Why we like it – great price for a great gin.

Where we got it – a super cool engagement present, which came complete with a lemon, a lime and bottle of tonic. Perfect G&T kit. It’s currently on offer with £3 off (last checked 16/05/18) at Waitrose.

Gordon Castle Botanical Gin

Its aromatic, clean cut aromas come from our hand harvested walled garden produce, nestled deep in the Scottish Highlands. This really is a special addition to any Gin lovers cabinet. The perfect gift idea with a twist!

Why we like it –  I fell in love with the bottle and the fact that it’s made using botanicals from it’s own walled garden. Anyone who knows me will understand why I found this particularly endearing.

Where we got it – the RHS Malvern Spring Festival 2018. I was buying this gin even before I tried it.


Elemental Cornish Gin

Elemental Cornish Gin is one of the first gins to be exclusively distilled and bottled in Cornwall in over 300 years. The botanicals include Juniper berries from Croatia, Coriander seed from Spain, Cassia bark from China and Orris root from Morocco. The remainder of the recipe is a closely guarded family secret.

Why we like it –  we were told it was a local Cornish gin and knew it was unlikely we would have seen it anywhere back home. We loved the spicy notes and subtle after heat that seemed to linger.

Where we got it – we stumbled across it when we were on a short holiday in Padstow, and popped into the Padstow Food Fair which happened to be on that day.

Joe’s Gin

Joe’s Gin was first distilled in the street outside the bar on 5th May 2017. Joe Prevett, our barman made the recipe for the aromatics, using wild fennel, pink pepper, lemon, juniper and cardamon to make a really smooth gin, it has been a hit since the first sip and we distill every few months to keep the stocks up. Each bottle is numbered and the label is from an original work by artist Bas Kennedy who has captured the very the spirit of this very special gin.

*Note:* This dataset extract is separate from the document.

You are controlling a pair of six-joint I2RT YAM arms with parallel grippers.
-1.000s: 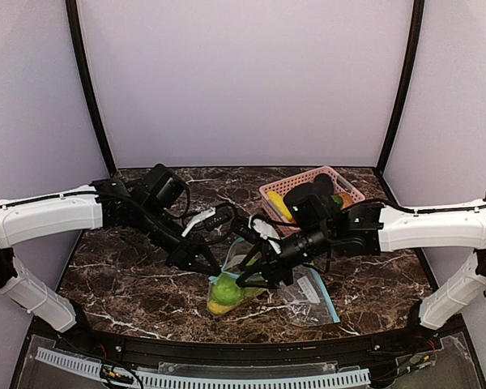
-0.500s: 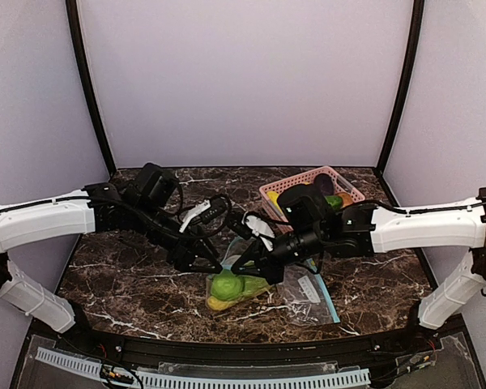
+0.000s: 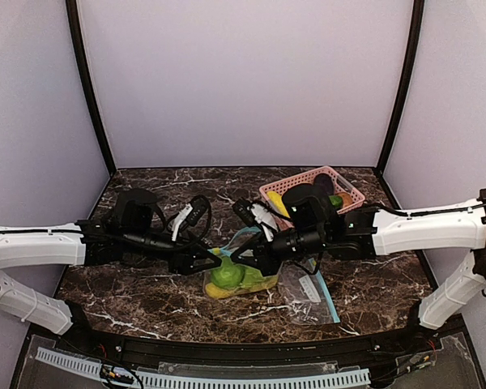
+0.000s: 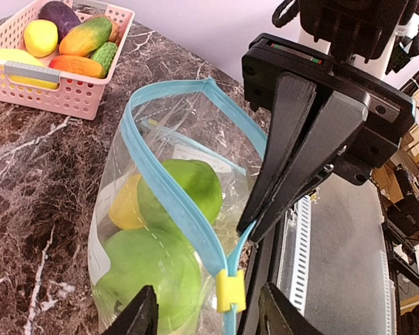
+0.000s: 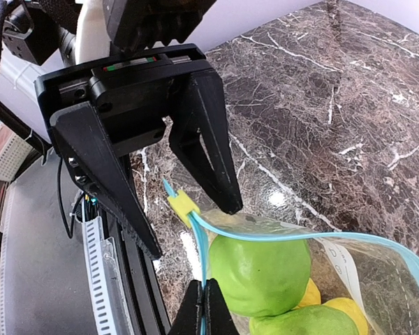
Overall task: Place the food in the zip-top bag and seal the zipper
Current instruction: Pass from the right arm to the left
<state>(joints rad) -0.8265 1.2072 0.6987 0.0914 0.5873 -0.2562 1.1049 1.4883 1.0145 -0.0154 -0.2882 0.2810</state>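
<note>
A clear zip-top bag (image 3: 236,277) with a blue zipper rim (image 4: 169,192) stands between the grippers. It holds two green fruits (image 4: 185,187) and a yellow one (image 4: 126,206). My right gripper (image 5: 204,310) is shut on the zipper rim just below the yellow slider (image 5: 184,206); in the top view it (image 3: 241,258) is at the bag's left end. My left gripper (image 4: 209,310) is open, its jaws on either side of the slider (image 4: 230,291) without touching it. More food lies in the pink basket (image 4: 70,94): yellow, purple, green and orange-red pieces.
The pink basket (image 3: 269,190) stands at the back right, behind the right arm. A second clear bag (image 3: 308,290) lies flat to the right of the filled one. The table's near edge and a white cable rail (image 3: 227,377) run just in front.
The left arm has dropped lower and stretched out flatter, its open gripper coming in beside the slider. The right gripper has shifted slightly left and back with the bag rim.
</note>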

Why we like it –  a gin recipe made by the bar man at one of our favourite restaurants in the UK, and as far as we know you can’t get it anywhere else.

Where we got it – we picked up our bottle from Joe’s Bar in The Seahorse restaurant whilst on a holiday in Dartmouth. It also happened to be the restaurant’s 10th anniversary, so the gin was a special anniversary edition.

Vidda Torr Gin

Vidda Torr Gin is made with natural botanicals foraged from the Norweigan wilderness. Vidda (meaning ‘mountain plateau’) is an interpretation of a traditional British dry gin infused with Nordic botanicals. Inspired by Norway’s majestic beauty.

Why we like it –  we’re yet to try it as it’s the latest addition to the collection. Will update once we’ve had a chance to crack it open.

Where we got it – the June box from our Craft Gin Club subscription. Our gin wall is now over-flowing and may require an upgrade.


Thanks for reading. Now go pour yourself a gin!